Data Science (DSC)

DSC 2334  Computing and Computer Fundamentals  (3)  
Pre-requisite(s): C or better in CSI 1402 or CSI 1440; C or better in DSC 2350 or CSI 2350 or concurrent enrollment  
An introduction to the structure of computer systems and the relationship between software and hardware. Topics include computer organization and representation of information in a computer. Programming assignments will be used to illustrate the digital representation of data, the fundamental tasks associated with an operating system, network communications, etc.
DSC 2350  Discrete Structures for Data Science  (3)  
Pre-requisite(s): C or better in CSI 1402 or concurrent enrollment; MTH 1321 or concurrent enrollment  
An introduction to the foundations of discrete structures as they apply to data science, focusing on providing a solid theoretical foundation for further work. Topics include sets, ordered structures, graph and trees, functions, proof techniques, number systems, logic, Boolean algebra, etc.
DSC 3310  Cloud Computing  (3)  
Pre-requisite(s): C or better in DSC 3335  
This cloud computing course focuses on practical hands-on experience with modern cloud computing ecosystems. It features content based on active engagement with public cloud services and real-world experiences. Students will be introduced to contemporary coding paradigms designed for horizontally scalable computing environments.
DSC 3334  Algorithms and Data Structures  (3)  
Pre-requisite(s): C or better in CSI 1402  
Analysis of the use of appropriate data structures to hold and process large amounts of data. Application of the data structures using data science and machine learning algorithms and discussion of the algorithms' runtimes.
DSC 3335  Database Design and Applications for Data Science  (3)  
Pre-requisite(s): CSI 1402 with a grade of C or better  
Current relational database design concepts for Data Science majors, including ER diagrams and normalization. Database access techniques such as SQL and JDBC. Database issues including performance and security. Web-database applications.
DSC 3344  Analytics for Machine Learning  (3)  

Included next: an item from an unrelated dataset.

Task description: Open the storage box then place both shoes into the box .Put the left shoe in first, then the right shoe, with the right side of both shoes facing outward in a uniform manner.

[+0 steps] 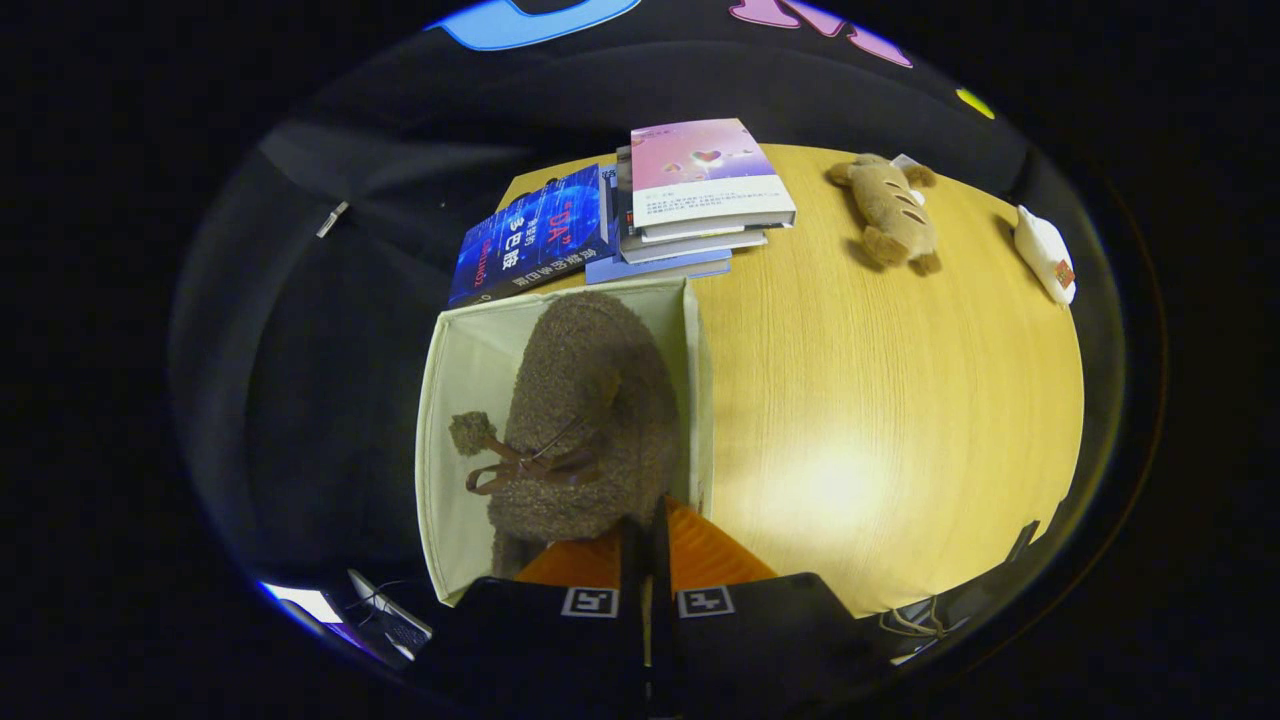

Pre-requisite(s): C or better in DSC 3334  
An introduction to the data analytics used in machine learning, including descriptive statistics, probability and counting theory, samples and probability distributions, inferential statistics, linear regression, principal component analysis, and non-parametric analysis. Ethics in data analytics are also discussed.
DSC 4310  Machine Learning  (3)  
Pre-requisite(s): C or better in DSC 3335 and 3344  
This course provides an introduction to the fundamental methods and theory of modern machine learning. Machine learning algorithms covered include: shallow, mid-level, and deep learning models and their applications as well as unsupervised learning and reinforce learning techniques.
DSC 4320  Data Visualization  (3)  
Pre-requisite(s): CSI 2300  
Investigation of the various techniques for creating effective visualizations, incorporating principles of graphic design, cognitive and perceptual psychology, data analysis, and human factors evaluations. Using the growing toolbox for visual description and presentation, students apply visualization techniques and build novel visualization tools for solving complex problems.
DSC 4354  Cybersecurity for Data Science  (3)  
Pre-requisite(s): C or better in DSC 3310 or concurrent enrollment; C or better in DSC 3344 or concurrent enrollment  
Provides an overview of cybersecurity threats, vulnerabilities, and defensive mitigations. The course emphasizes both theoretical concepts and practical application with critical thinking. Example topics include: authentication, access control, malware, intrusion, firewalls, database and cloud security, auditing/monitoring, and risk management.
DSC 43C8  Big Data  (3)  
Pre-requisite(s): C or better in DSC 3310; C or better in DSC 4310; C or better in DSC 4320  
This course investigates how the data parallel paradigm can be extended to the distributed case, using modern big data tools. Parallel programming models will be investigated in detail. Key issues related to distribution, like latency and network communication will be considered and how they can be addressed effectively for improved performance.
DSC 43C9  Data Science Capstone  (3)  
Pre-requisite(s): C or better in DSC 43C8  
A semester-long project course in which students will create a computing system. The project requires applying information technology according to established design management practices, including technical presentations (oral and written) by all students.
DSC 4V96  Special Topics in Data Science  (1-3)  
Pre-requisite(s): Consent of department chair  
Study of advanced topics in data science.